[Input data Boundary: Start]

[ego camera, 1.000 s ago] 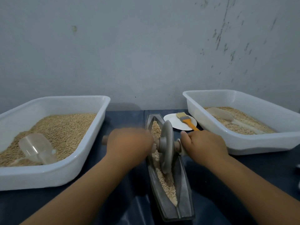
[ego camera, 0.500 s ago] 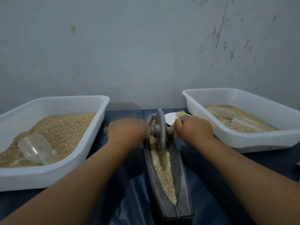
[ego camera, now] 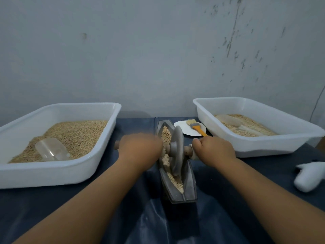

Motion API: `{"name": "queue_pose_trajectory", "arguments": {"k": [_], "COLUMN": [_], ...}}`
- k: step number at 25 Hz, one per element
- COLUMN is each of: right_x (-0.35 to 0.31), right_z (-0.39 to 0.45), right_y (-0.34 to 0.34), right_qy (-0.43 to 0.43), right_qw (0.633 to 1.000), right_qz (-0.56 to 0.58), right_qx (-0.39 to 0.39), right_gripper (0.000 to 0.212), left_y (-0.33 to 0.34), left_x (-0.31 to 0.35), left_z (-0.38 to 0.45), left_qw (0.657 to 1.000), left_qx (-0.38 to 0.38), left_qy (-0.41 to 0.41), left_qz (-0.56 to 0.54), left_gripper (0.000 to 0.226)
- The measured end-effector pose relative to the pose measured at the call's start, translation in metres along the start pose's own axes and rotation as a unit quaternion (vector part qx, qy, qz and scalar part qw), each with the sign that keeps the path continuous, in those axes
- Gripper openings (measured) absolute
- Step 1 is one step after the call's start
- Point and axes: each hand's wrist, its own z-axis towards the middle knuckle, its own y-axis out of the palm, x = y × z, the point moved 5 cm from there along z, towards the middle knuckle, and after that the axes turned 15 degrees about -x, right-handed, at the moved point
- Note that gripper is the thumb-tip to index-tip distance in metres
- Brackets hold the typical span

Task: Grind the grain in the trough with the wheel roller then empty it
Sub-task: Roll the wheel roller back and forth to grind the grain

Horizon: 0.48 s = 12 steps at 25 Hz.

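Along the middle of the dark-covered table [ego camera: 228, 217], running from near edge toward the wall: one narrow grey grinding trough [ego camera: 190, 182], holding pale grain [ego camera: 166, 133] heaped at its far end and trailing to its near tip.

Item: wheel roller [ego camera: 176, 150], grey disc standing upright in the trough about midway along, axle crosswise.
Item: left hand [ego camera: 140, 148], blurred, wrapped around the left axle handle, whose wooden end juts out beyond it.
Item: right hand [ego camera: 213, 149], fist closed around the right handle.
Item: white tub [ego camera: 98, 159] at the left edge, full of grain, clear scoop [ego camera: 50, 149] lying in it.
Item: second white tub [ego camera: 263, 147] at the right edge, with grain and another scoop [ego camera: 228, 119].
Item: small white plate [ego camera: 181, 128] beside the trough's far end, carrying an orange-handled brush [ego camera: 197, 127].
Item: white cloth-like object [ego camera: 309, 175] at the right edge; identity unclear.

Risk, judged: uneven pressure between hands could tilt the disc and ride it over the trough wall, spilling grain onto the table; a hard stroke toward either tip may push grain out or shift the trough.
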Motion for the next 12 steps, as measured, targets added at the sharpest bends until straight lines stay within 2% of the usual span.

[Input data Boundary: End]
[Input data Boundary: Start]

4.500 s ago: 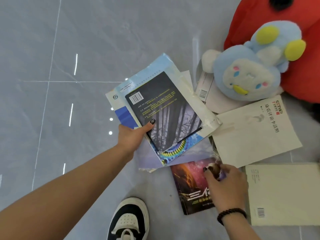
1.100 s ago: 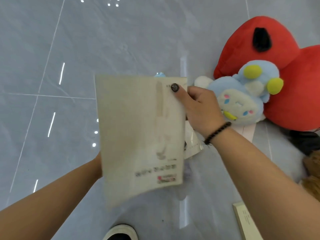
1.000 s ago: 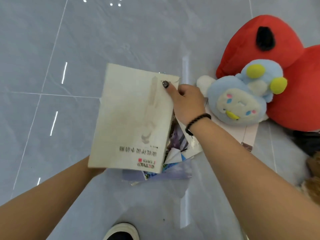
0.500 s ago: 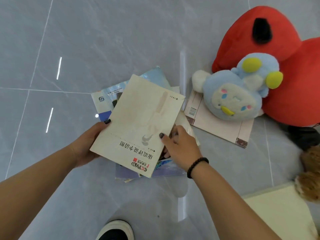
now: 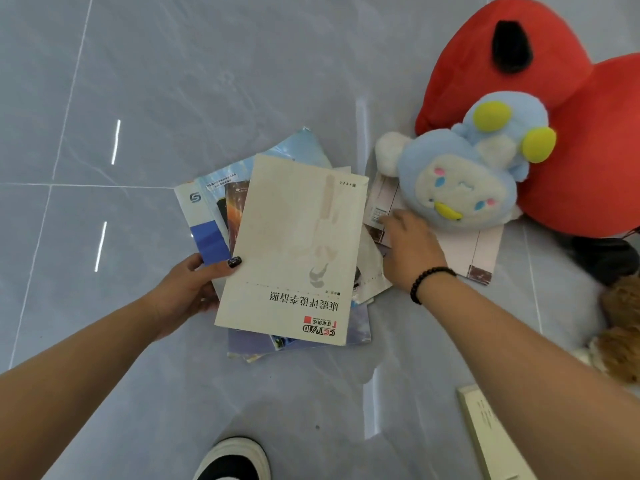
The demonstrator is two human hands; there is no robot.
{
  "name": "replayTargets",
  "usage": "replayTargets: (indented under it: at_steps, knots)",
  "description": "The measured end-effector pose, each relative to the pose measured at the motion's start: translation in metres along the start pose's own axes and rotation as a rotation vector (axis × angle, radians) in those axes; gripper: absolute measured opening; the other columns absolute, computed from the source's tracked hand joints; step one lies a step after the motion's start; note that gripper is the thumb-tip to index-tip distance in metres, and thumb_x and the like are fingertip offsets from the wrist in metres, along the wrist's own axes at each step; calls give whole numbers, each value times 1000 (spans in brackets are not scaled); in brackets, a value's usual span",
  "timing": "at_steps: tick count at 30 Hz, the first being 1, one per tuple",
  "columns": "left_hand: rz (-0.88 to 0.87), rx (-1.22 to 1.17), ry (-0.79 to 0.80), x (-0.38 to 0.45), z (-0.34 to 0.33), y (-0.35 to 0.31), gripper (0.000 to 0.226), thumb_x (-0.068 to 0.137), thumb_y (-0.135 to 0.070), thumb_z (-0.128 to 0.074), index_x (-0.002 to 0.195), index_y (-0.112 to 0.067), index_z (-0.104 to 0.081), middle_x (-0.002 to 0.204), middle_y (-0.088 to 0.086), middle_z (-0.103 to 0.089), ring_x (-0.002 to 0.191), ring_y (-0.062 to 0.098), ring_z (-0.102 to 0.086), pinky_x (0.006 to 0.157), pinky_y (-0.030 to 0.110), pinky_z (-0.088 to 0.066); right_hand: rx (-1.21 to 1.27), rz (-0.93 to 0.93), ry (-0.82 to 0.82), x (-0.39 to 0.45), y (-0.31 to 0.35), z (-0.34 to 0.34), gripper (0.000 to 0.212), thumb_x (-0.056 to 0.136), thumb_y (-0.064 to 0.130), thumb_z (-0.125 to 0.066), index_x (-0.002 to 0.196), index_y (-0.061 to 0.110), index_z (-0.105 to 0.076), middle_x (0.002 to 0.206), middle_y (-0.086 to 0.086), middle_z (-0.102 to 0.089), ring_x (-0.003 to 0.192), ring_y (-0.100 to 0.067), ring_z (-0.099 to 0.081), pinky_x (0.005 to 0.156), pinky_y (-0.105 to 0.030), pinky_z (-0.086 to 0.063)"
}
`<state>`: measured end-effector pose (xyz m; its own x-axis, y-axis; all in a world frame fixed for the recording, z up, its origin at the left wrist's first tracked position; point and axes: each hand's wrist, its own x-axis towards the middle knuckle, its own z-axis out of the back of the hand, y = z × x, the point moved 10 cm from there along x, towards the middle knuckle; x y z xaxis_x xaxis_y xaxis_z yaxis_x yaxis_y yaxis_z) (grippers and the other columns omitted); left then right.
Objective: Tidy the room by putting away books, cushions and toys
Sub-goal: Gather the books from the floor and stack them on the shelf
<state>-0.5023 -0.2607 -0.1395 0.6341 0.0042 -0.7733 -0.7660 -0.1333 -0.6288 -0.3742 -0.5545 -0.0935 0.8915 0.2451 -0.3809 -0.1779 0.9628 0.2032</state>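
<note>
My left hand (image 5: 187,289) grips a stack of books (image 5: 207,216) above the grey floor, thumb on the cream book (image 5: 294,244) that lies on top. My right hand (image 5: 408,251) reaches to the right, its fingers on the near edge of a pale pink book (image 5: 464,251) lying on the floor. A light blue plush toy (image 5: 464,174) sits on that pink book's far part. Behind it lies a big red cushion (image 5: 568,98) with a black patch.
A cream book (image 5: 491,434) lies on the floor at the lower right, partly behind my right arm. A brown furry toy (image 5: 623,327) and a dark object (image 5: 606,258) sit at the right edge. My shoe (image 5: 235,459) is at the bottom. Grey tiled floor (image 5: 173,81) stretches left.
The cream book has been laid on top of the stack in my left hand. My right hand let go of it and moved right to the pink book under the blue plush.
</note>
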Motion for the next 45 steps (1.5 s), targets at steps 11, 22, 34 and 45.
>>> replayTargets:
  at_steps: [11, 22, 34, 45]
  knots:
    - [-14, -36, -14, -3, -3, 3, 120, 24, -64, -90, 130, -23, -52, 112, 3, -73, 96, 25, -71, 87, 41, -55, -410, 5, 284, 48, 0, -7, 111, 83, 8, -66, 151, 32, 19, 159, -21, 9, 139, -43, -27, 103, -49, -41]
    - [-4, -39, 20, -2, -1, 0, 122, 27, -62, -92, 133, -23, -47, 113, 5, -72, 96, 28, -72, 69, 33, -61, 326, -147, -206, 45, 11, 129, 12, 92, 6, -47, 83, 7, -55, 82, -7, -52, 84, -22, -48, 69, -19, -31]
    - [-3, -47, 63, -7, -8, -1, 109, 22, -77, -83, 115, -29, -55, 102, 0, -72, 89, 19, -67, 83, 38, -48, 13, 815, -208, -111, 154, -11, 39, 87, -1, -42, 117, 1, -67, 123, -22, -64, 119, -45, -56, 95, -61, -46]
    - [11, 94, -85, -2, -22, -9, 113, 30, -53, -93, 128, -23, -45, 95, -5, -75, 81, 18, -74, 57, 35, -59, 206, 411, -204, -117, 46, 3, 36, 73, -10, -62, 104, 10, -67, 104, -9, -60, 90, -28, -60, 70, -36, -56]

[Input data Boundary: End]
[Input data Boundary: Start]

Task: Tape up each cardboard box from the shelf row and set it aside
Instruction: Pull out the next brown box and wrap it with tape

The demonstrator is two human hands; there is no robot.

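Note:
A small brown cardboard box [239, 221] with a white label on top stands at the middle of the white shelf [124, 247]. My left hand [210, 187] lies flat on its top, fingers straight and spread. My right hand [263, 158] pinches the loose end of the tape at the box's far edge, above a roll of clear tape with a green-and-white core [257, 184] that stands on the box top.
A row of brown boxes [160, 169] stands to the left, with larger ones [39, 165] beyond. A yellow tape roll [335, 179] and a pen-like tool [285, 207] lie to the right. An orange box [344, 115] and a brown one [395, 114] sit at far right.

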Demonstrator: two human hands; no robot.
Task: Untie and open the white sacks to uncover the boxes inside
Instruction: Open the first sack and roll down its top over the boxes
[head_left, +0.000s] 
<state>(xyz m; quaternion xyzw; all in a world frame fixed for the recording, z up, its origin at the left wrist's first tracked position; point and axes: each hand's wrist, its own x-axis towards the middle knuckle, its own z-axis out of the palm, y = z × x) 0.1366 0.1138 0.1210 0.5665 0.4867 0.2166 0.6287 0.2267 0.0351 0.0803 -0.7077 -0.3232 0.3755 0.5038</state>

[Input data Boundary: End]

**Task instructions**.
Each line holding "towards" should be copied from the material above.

**Your solution**.
- Point and axes: each hand's wrist, its own z-axis towards the middle knuckle, its own y-axis out of the palm, x = y × z, the point moved 5 cm from there along z, towards the middle knuckle, and after that the axes turned 15 degrees about -x, right-handed, at the moved point
`<state>`: measured end-effector pose (xyz m; its own x-axis, y-axis; all in a world frame fixed for the recording, z up, its origin at the left wrist's first tracked position; point and axes: each hand's wrist, its own x-axis towards the middle knuckle, its own z-axis out of the back of the hand, y = z × x, the point moved 10 cm from there along x, towards the middle knuckle; x y z xaxis_x xaxis_y xaxis_z yaxis_x yaxis_y yaxis_z) (grippers and the other columns omitted); left then right.
<state>(xyz m; quaternion xyzw; all in a world frame fixed for the recording, z up, its origin at the left wrist's first tracked position; point and axes: each hand's wrist, its own x-axis towards the middle knuckle, its own z-axis out of the palm, y = z × x) 0.1366 0.1138 0.1210 0.5665 0.4867 0.2166 0.6287 0.2267 0.0351 0.0803 -0.7077 -0.3232 0.3755 0.5038</state>

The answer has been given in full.